Show Up, Then Speak Up

Earley said while intimacy between husbands and wives is great, God made us to also have friends. 

“I think you cannot be the husband to your wife that you’re meant to be, and you can’t be the wife to your husband that you’re meant to be until you have good covenant friendships outside of your spouse,” he said. “No one person can bear all the burdens of another person and no one person can understand everything about another person. So I think we do our marriages an enormous favor when we have really strong same-sex friendships outside of the marriage.”

Earley recommends a two-step strategy: show up, then speak up.  The first step involves showing up for regular, standing appointments with the same people, ideally about once a week.  

“This might be going to the small group. This might be adding an accountability group. Or it might just be a conversation on your back porch with a couple friends,” he said, “as long as you have it regularly.”

Step two involves being vulnerable with each other, which means telling one another our secrets.    

“We were made to be known by God and known by others,” Earley said. “The enemy loves it when we keep secrets. He knows he’s got a place in our hearts.” 

Earley says we should follow the example of Jesus, who knows his friends’ weaknesses and loves them anyway.  

Put Down the Phone

Experts say social media may be the biggest obstacle to healthy relationships. Radiologist Dr. Nicole Saphier told CBN News the loneliness adults as well as young people experience today can often be traced back to smartphones. 

“The receptors in our brain as we scroll through reels, and we get likes on certain things, there are centers in our brains that light up for that. But that’s all short lived and all of a sudden we’re programming our brain to have these responses from a screen.” 

Dr. Saphier points out that while deep, in-person connection is ideal, even a little bit of face-to-face interaction is better than none at all.

“It’s OK to say, ‘Hi’ to a stranger, just a smile, just a quick hello,” she said. “You don’t know what they’re dealing with that day. Not only is it good for your mental health, but it’s probably great for theirs as well.”

Likewise, Christian parenting expert Kelly Newcom, founder of Brave Parenting, told CBN News parents should make the effort to get rid of the devices, look their kids in the eyes, and engage in meaningful conversations.

“It’s so easy nowadays for families to come home and they just sort of isolate all separately into their own bedrooms, and usually online,” she said.

Newcom recommends parents take the lead in facilitating in-person gatherings for their children.
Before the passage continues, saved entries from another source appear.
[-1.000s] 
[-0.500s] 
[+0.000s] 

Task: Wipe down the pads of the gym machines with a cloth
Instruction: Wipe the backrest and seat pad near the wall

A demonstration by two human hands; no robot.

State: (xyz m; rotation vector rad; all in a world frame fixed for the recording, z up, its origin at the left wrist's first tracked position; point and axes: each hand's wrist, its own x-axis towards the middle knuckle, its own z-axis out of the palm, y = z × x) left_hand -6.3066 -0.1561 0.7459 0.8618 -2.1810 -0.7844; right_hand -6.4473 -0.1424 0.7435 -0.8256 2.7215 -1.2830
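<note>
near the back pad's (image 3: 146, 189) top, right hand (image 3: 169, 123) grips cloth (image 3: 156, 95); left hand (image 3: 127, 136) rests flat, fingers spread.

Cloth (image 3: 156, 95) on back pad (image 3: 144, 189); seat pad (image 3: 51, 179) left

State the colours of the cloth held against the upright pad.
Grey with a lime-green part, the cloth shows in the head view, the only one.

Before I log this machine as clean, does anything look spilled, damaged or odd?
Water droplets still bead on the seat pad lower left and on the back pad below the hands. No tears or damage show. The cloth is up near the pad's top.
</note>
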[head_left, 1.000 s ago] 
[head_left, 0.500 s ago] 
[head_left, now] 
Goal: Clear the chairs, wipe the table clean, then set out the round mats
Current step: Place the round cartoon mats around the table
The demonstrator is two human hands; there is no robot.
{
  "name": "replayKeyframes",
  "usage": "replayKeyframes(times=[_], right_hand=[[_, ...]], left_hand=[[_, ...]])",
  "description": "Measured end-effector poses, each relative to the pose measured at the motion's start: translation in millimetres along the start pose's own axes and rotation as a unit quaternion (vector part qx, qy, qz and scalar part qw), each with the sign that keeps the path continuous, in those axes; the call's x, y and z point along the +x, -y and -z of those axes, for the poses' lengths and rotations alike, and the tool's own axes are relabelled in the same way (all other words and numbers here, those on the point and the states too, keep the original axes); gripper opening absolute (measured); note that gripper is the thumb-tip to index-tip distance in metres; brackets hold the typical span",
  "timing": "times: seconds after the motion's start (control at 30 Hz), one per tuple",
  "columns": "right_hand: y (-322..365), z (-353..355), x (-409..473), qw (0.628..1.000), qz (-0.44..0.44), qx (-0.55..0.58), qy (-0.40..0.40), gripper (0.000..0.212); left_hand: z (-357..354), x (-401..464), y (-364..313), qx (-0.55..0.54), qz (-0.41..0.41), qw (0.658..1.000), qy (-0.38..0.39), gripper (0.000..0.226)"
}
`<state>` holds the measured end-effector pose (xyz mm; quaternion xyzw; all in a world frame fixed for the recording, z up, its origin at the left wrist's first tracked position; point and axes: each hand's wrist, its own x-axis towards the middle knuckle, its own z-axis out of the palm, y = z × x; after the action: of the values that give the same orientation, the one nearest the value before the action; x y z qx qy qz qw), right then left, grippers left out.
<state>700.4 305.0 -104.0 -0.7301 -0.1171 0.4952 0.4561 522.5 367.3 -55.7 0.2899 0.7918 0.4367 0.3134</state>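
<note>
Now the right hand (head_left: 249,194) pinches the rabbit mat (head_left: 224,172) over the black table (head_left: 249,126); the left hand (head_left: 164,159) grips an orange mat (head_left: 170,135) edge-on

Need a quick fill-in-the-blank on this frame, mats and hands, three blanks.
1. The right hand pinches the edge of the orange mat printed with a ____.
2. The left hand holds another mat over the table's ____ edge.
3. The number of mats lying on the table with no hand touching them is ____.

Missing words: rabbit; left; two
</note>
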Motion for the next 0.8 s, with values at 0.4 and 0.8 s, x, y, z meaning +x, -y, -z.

“Make your home the place that you invite the friends over, buy a bunch of snacks, and maybe they watch a movie,” she said. “But you got to take the phones out of their hands.”

Look to Israel

In an interesting twist, despite their access to smartphones, the internet, and social media, Israelis have next to no self-reported loneliness.  

“Communities don’t create rituals, rituals create communities,” Dan Senor, former White House foreign policy advisor and author of The Genius of Israel: The Surprising Resilience of a Divided Nation in a Turbulent World told CBN News. 

Senor points out how Israelis bond over regular Hebrew rituals, such as the weekly holiday Shabbat, the Jewish Sabbath.  

“If you go walk by any home in Israel on a Friday night, you’ll see, whether they’re secular Jews or they’re very religious, traditional, observant Jews, they’re all doing the same thing,” he said. “And so there’s this weekly ritual that brings people together.”

In addition to rituals, Senor said beginning at an early age, Israelis are instilled with a sense of patriotism in which they feel a sense of belonging to something bigger than themselves, as opposed to being instilled with exclusively the motivation for individual achievement. 

“The whole notion of living in Israel is about togetherness,” he said, “not just about doing whatever you do successfully on your own.” 

So in the U.S., where far too many people struggle with loneliness, experts recommend making an effort to change course, by putting down the phone and prioritizing in-person relationships.